Differentiating a Queue Model

In this example, we use GradInf to develop a new, lower-variance gradient estimator for an M/M/C queue model.

Setup

This example needs the following imports.

{-# LANGUAGE RebindableSyntax #-}
{-# LANGUAGE ScopedTypeVariables #-}
{-# LANGUAGE TypeApplications #-}

import Prelude
import Data.Functor.Identity
import Control.Monad
import Control.Monad.Bayes.Sampler.Lazy
import System.Random (setStdGen, mkStdGen)

import Numeric.GradInf
import Numeric.GradInf.Inference.Base
import Numeric.GradInf.Primitives.DeterministicPrimitives
import Numeric.GradInf.Primitives.FlipCRN
import Numeric.GradInf.Primitives.IterateP

-- $setup (use a fixed seed)
-- >>> setStdGen (mkStdGen 42)

Primitives: we import DeterministicPrimitives, FlipCRN, and IterateP from Numeric.GradInf.Primitives.
Extensions: the language extension RebindableSyntax allows grad-inf to handle if-then-else statements in our code.

We also define a helper function for analyzing gradient estimates.

meanAndVariance :: [Double] -> (Double, Double)
meanAndVariance xs = do
    let n = length xs
    let mu = (sum xs) / (fromIntegral n)
    let var = (sum (map (\x -> (x - mu) * (x - mu)) xs))
              / (fromIntegral (n - 1))
    (mu, var)

Writing the Model

We first write the Markov kernel for the model, which simulates a single queuing event.

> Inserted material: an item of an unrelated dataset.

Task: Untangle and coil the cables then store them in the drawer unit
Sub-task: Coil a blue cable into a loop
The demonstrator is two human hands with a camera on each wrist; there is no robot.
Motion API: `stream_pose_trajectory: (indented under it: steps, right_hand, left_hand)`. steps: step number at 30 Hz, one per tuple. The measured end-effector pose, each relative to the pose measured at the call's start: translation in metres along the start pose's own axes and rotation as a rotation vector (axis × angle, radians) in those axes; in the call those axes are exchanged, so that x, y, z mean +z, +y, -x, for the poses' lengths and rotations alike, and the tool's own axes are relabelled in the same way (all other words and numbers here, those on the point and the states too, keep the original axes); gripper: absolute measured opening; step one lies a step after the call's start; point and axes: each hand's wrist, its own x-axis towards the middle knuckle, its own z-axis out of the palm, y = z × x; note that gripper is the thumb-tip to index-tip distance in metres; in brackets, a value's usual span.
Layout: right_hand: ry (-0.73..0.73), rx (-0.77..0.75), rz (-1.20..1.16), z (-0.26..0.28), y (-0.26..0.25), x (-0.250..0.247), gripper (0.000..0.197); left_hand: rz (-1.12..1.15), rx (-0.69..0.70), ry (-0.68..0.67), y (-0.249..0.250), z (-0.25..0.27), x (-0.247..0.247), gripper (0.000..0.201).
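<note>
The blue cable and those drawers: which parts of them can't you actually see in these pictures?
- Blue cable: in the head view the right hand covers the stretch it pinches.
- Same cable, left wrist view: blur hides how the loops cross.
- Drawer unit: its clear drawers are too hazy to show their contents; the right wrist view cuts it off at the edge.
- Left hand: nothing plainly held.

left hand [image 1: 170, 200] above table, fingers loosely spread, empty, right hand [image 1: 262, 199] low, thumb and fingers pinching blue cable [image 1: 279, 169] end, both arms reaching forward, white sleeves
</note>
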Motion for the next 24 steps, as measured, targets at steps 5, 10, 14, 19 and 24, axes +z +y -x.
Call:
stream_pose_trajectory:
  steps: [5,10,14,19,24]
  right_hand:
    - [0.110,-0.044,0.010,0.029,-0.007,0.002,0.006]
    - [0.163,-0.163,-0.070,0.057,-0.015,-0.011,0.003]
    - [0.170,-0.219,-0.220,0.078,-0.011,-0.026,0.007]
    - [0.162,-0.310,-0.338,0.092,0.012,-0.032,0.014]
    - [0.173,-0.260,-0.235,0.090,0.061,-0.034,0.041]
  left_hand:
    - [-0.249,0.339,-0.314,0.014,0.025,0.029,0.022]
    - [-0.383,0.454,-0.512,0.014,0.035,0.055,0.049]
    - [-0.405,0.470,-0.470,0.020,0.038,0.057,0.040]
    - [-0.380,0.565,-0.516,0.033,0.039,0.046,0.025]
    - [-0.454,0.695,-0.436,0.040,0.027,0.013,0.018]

queueKernel :: forall m d i b mat.
    (DeterministicPrimitives d i b mat, FlipCRN m d b)
    => d -> i -> m i
queueKernel theta x = do
    let p = theta / (theta +
              if (isGreater x 25) :: b then 25 else toDouble x)
    b :: b <- flipCRN p
    let x' = if b then x + 1 else x - 1
    return x'

Here, note that:

We program polymorphically with respect to types m d i b mat, which are generic stand-ins for the probability monad, doubles, integers, booleans, and matrices, respectively.
The DeterministicPrimitives d i b mat constraint encompasses the usual Haskell constraints (Num d, Floating d, Integral i, etc.), and also provides new primitives in cases where existing Haskell options are not sufficiently generic (e.g. toDouble :: i -> d, isGreater :: d -> d -> b, and if-then-else statements that accept the generic Boolean b).
The FlipCRN m d b constraint provides a probabilistic primitive for flipping a coin, with type flipCRN :: d -> m b.
The IterateP m i constraint provides repeated Markov steps with resampling between iterations.

We now complete the M/M/c model by iterating the kernel n times to simulate n queuing events.

queueModel :: forall m d i b mat.
    ( DeterministicPrimitives d i b mat
    , FlipCRN m d b, IterateP m i )
    => Int -> d -> m d
queueModel n theta = do
    x <- iterateP (queueKernel theta) 0 !! n
    return (toDouble x)

Let’s take a few samples from the model at θ = 10 and n = 50.

getSamplesLow :: Sampler [Double]
getSamplesLow =
    replicateM 5 (queueModel (50 :: Int) (10 :: Double))

-- |
-- >>> sampler getSamplesLow
-- [8.0,6.0,6.0,14.0,12.0]

Let’s now take a few samples from the model at θ = 15 and n = 50.

getSamplesHigh :: Sampler [Double]
getSamplesHigh =
    replicateM 5 (queueModel (50 :: Int) (15 :: Double))

-- |
-- >>> sampler getSamplesHigh
-- [12.0,10.0,10.0,18.0,18.0]

The following plot illustrates sample paths of the M/M/c model at each of these parameters.

Differentiating the Model

Let us now run GradInf on this program, first using an inference scheme based on stratified importance resampling (SIR).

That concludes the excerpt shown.